Читаем До рая подать рукой полностью

Глава 39

Если когда-то библиотеки Южной Калифорнии были такими, как их описывают в книгах и показывают в фильмах: темное красное дерево столов, стеллажи до потолка, уютные уголки в лабиринте полок, то эти времена остались в прошлом. Нынче везде краска и пластмасса. И стеллажи не достают до потолка, потому что последний выложен звукоизоляционными панелями, под которыми закреплены флуоресцентные лампы, дающие слишком много света, не оставляя места романтике. И полки стоят ровными рядами, металлические – не деревянные, привинченные к полу на случай землетрясения.

Микки даже показалось, что она попала в больницу: так же светло, чисто и тихо, пусть это и молчание обретающих знания, а не стоически страждущих.

Значительная часть зала отведена под компьютеры. Все с доступом в Интернет.

Стулья неудобные, яркий слепящий свет. Она почувствовала себя как дома, имея в виду не трейлер, который она делила с Дженевой, а дом. Предоставленный Департаментом наказаний штата Калифорния.

За половиной компьютеров сидели другие посетители библиотеки, но Микки их проигнорировала. Помнила о кораллово-розовом костюме, в котором совсем недавно чувствовала себя энергичной, уверенной в будущем, деловой женщиной. И потом, после Ф. Бронсон ей совершенно не хотелось общаться с людьми. Машины представлялись ей куда более приятной компанией.

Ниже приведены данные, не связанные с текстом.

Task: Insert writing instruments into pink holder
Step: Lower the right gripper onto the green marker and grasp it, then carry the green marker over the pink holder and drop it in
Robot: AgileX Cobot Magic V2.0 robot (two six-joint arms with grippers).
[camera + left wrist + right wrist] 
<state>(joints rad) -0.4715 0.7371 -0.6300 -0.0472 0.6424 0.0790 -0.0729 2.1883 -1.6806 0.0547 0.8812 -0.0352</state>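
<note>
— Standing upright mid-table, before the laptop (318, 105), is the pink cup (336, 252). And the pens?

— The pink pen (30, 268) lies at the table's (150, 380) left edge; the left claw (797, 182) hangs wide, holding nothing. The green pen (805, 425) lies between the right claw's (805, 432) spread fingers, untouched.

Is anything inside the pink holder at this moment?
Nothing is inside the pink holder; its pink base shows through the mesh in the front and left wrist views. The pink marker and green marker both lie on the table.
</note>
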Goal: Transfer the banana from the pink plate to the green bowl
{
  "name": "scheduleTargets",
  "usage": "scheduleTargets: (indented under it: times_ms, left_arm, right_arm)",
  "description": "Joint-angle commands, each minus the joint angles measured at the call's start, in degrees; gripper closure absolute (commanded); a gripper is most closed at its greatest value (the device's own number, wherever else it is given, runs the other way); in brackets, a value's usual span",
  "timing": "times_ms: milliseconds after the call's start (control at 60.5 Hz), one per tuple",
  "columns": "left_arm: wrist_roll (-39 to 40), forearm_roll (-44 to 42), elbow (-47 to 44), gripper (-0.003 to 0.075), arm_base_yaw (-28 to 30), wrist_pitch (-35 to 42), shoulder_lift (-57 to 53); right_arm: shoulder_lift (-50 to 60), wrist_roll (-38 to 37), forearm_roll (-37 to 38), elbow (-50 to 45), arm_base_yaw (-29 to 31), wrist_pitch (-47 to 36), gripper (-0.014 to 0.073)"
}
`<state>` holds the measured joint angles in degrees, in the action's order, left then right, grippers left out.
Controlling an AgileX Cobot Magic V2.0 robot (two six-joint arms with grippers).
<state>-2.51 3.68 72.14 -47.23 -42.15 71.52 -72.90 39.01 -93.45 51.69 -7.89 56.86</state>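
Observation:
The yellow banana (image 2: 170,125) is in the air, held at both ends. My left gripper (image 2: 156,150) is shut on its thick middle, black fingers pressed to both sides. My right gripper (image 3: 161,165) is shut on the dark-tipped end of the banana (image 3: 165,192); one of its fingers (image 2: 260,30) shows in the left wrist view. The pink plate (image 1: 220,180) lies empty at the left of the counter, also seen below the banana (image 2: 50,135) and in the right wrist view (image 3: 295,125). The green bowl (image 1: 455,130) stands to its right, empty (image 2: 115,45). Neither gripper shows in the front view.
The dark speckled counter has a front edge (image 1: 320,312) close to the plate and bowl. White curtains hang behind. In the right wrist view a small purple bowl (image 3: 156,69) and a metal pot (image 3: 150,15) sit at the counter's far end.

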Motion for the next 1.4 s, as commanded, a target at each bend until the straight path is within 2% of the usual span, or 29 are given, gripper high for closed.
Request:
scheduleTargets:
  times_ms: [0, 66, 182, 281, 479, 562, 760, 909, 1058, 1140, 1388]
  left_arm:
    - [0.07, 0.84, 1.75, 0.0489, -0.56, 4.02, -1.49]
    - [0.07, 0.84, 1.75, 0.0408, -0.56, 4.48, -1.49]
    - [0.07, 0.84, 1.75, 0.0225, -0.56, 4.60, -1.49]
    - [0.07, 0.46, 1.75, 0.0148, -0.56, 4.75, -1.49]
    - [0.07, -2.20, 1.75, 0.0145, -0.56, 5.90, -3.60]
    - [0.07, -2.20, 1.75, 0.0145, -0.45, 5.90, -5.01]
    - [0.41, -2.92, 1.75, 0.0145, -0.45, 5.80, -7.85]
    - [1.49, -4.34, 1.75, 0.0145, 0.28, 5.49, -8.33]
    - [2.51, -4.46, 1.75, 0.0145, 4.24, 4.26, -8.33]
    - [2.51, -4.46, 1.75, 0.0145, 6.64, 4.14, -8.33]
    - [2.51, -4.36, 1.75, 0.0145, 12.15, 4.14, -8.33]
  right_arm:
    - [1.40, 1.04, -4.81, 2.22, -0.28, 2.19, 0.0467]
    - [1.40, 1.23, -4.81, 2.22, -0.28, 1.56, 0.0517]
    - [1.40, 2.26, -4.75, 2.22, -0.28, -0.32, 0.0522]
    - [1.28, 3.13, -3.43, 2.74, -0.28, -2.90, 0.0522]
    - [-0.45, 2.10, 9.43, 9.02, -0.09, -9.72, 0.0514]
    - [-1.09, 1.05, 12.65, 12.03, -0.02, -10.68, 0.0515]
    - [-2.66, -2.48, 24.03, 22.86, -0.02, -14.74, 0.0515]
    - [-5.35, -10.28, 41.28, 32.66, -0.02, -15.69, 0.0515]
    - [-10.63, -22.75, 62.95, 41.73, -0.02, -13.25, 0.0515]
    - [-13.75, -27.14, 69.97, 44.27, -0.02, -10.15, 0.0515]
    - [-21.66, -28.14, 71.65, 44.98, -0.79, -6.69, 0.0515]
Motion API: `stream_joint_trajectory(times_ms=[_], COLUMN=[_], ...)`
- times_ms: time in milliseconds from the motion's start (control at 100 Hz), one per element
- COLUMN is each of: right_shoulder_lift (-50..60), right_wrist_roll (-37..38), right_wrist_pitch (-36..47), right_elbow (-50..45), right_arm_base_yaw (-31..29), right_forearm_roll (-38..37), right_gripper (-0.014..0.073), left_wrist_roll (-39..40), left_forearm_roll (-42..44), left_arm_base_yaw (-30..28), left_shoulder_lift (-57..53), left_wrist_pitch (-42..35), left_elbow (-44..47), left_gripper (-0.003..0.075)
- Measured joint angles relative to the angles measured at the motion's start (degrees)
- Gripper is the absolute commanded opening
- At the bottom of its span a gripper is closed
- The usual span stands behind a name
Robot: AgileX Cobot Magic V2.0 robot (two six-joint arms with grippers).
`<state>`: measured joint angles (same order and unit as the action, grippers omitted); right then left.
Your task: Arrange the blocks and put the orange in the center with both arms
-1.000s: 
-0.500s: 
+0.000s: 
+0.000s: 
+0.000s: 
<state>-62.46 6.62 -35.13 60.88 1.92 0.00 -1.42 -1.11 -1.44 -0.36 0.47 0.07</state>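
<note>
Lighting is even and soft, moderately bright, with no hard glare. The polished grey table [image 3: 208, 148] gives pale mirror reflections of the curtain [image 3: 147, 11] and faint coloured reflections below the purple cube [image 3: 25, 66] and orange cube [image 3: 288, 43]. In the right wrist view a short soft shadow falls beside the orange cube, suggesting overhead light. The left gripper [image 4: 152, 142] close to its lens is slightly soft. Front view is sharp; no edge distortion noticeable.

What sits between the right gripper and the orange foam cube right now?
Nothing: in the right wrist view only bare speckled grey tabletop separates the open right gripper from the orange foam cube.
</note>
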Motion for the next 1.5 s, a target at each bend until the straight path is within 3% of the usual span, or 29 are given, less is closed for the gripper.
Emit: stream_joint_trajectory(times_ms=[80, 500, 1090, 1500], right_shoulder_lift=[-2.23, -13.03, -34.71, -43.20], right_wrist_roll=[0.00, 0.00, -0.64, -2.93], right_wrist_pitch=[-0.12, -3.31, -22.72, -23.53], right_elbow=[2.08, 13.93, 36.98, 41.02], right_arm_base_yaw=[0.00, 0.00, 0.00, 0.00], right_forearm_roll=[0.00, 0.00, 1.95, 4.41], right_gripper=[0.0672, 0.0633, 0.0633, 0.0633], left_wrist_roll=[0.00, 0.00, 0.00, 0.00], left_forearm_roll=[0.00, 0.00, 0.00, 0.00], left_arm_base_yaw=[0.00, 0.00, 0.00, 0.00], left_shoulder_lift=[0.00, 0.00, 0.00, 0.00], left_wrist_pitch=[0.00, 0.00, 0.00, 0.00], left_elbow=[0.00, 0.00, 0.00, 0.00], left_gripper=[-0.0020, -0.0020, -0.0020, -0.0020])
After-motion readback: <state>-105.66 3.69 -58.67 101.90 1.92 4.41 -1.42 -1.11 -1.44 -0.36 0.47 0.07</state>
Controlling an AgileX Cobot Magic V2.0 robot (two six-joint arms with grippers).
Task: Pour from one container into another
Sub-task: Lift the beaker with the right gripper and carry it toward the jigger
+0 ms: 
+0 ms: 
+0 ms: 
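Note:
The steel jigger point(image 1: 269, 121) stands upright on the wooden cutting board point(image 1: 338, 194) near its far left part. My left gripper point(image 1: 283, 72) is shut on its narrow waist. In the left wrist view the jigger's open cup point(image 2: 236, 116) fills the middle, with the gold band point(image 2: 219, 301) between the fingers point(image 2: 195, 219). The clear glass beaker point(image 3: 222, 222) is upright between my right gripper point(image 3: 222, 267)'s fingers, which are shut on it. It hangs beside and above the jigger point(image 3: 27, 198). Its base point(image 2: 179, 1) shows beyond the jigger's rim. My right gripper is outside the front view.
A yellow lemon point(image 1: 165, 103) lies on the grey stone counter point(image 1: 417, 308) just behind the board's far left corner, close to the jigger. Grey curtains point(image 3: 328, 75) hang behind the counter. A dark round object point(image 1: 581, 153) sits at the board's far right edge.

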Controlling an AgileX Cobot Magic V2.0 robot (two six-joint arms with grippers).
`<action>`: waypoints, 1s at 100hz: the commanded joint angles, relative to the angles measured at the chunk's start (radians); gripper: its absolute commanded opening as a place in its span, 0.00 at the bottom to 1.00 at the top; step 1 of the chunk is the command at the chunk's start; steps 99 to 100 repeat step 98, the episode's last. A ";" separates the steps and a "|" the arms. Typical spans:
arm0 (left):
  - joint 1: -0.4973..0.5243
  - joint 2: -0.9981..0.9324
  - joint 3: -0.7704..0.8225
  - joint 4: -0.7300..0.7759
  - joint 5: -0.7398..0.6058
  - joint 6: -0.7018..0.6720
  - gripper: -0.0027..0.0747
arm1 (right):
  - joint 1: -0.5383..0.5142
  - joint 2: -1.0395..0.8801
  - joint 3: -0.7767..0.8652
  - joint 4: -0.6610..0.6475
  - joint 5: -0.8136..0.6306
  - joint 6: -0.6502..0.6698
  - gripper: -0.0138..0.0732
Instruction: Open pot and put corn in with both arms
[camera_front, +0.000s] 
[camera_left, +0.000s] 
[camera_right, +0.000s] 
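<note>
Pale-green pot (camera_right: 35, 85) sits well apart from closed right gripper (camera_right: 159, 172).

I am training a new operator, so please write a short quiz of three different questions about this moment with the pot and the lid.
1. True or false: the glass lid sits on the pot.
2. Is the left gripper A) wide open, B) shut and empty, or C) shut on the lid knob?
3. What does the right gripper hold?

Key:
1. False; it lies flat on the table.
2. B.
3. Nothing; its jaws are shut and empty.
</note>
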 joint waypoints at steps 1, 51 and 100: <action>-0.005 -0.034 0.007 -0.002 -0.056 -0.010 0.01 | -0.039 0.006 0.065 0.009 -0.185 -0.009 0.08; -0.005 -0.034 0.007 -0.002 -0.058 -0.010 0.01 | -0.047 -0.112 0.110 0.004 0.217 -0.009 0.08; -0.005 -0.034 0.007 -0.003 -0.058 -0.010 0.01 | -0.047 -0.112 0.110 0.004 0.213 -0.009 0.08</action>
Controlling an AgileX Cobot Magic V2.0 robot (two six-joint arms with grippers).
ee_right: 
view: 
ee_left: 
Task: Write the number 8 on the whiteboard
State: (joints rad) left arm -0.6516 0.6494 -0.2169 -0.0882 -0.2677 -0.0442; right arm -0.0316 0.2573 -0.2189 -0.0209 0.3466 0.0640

Выйдя в Сеть, ощущая себя детективом, она ввела в прямоугольник поиска Престона Мэддока, но, как выяснилось, продолжения охоты и не потребовалось. Злодей сам просился на встречу с ней со множества сайтов. Микки и представить себе не могла, что столкнется с таким объемом информации.

По телефону-автомату она предупредила, что не сможет прийти на трехчасовое собеседование. Поэтому вторую половину дня посвятила доктору Думу, и из того, что ей удалось выяснить, следовало, что камера смерти, в которую заключена Лайлани, куда как лучше защищена от побега, чем рассказывала девочка.

Сущность истории Мэддока не требовала никаких объяснений, подробности шокировали. А социальное содержание могло нагнать страха не только на Лайлани, но и на всех, кто жил и дышал.

Престон Мэддок защитил докторскую диссертацию по философии. Десятью годами раньше он объявил себя биоэтиком, приняв должность, предложенную одним из университетов Лиги плюща, и начал преподавать этику будущим докторам.

Это поколение биоэтиков, которое назвало себя «утилитариями»[60], искало, как им казалось, этические критерии распределения ограниченных медицинских ресурсов, с тем чтобы определить, кто достоин лечения, а кто – нет. Отбросив понятие, что любая человеческая жизнь священна, на котором базировалась вся западная медицина начиная с Гиппократа, они утверждали, что одни человеческие жизни имеют большую духовную и социальную ценность, чем другие, и право устанавливать шкалу ценностей принадлежит их элитарной группе.

Однажды маленькая, но достаточно влиятельная часть биоэтиков отвергла холодный, прагматический подход утилитариев, но последние выиграли битву и теперь руководили соответствующими академическими кафедрами.

Престон Мэддок, как и большинство биоэтиков, выступал за лишение медицинской помощи стариков, конкретнее, людей старше шестидесяти, в том случае, когда их болезнь оказывала серьезное влияние на качество жизни, даже если пациенты могли не только жить, но и наслаждаться жизнью. Если болезнь поддавалась излечению, но процент выздоравливающих не превышал достаточно низкой величины, скажем, из десяти больных поправлялись только трое, большинство биоэтиков сходились на том, что старикам все равно надо дать умереть без лечения, поскольку с утилитарной точки зрения их возраст гарантировал, что обществу они будут давать меньше, чем получать от него.

Невероятно, но практически все биоэтики полагали, что новорожденных с пороками развития, даже с незначительными, следует оставлять без внимания, пока они не умрут. Если младенец заболевает, лечить его не нужно. Если у младенца временные трудности с дыханием, помогать ему незачем, пусть задохнется. Если младенец не может сам есть, пусть голодает. Инвалиды, говорили биоэтики, тяжелая ноша для общества, даже если они могут сами себя обслуживать.

Микки чувствовала, как в ней закипает злость, только уже совсем по другой причине, не имеющей отношения к страданиям и унижениям детства. К этой злости ее эго не имело ни малейшего отношения. Эту злость вызывали выродки, называющие себя людьми.